YOUR ASSIGNMENT >>
Extract, unchanged, every line from the top of the material below through the line with "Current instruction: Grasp", and no more.

STUDY MATERIAL >>
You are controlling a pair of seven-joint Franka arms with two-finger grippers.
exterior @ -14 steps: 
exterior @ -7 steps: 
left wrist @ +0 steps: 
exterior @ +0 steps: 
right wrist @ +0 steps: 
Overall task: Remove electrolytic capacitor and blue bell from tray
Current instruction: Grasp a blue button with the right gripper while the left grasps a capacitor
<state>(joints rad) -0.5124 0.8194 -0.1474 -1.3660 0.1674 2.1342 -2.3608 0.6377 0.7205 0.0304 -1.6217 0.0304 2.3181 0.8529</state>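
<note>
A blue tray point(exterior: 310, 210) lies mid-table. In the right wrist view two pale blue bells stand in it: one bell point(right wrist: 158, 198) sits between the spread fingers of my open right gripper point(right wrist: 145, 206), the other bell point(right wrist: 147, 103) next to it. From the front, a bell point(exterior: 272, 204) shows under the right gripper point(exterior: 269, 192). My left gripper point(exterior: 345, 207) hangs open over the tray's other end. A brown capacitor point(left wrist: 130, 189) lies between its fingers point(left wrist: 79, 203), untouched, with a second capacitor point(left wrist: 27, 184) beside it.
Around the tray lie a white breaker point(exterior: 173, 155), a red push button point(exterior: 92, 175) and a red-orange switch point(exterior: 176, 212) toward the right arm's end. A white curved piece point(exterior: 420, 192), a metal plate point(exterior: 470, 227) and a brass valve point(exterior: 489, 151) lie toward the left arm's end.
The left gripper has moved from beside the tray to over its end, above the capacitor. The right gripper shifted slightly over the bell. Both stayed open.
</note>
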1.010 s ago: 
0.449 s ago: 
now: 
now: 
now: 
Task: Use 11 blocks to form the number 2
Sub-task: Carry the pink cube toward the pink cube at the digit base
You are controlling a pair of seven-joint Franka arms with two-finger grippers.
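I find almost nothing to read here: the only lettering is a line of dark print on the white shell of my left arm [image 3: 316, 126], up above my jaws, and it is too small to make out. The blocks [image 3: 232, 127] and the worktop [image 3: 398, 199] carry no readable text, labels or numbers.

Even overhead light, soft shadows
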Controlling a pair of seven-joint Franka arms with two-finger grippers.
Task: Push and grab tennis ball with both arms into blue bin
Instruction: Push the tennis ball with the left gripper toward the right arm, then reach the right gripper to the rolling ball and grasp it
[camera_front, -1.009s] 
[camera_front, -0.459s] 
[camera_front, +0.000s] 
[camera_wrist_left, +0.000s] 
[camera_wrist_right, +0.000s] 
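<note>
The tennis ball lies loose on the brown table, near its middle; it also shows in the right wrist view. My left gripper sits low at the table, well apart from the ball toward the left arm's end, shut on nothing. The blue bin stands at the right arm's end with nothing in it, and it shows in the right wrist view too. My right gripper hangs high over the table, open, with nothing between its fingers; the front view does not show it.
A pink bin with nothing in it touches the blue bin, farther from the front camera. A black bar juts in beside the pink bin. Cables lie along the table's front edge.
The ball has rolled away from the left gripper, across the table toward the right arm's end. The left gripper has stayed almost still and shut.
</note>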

RESULT FOR THIS TASK >>
You are controlling a pair of seven-joint Franka arms with two-finger grippers.
exterior @ -14 steps: 
exterior @ -7 steps: 
left wrist @ +0 steps: 
exterior @ +0 steps: 
right wrist @ +0 steps: 
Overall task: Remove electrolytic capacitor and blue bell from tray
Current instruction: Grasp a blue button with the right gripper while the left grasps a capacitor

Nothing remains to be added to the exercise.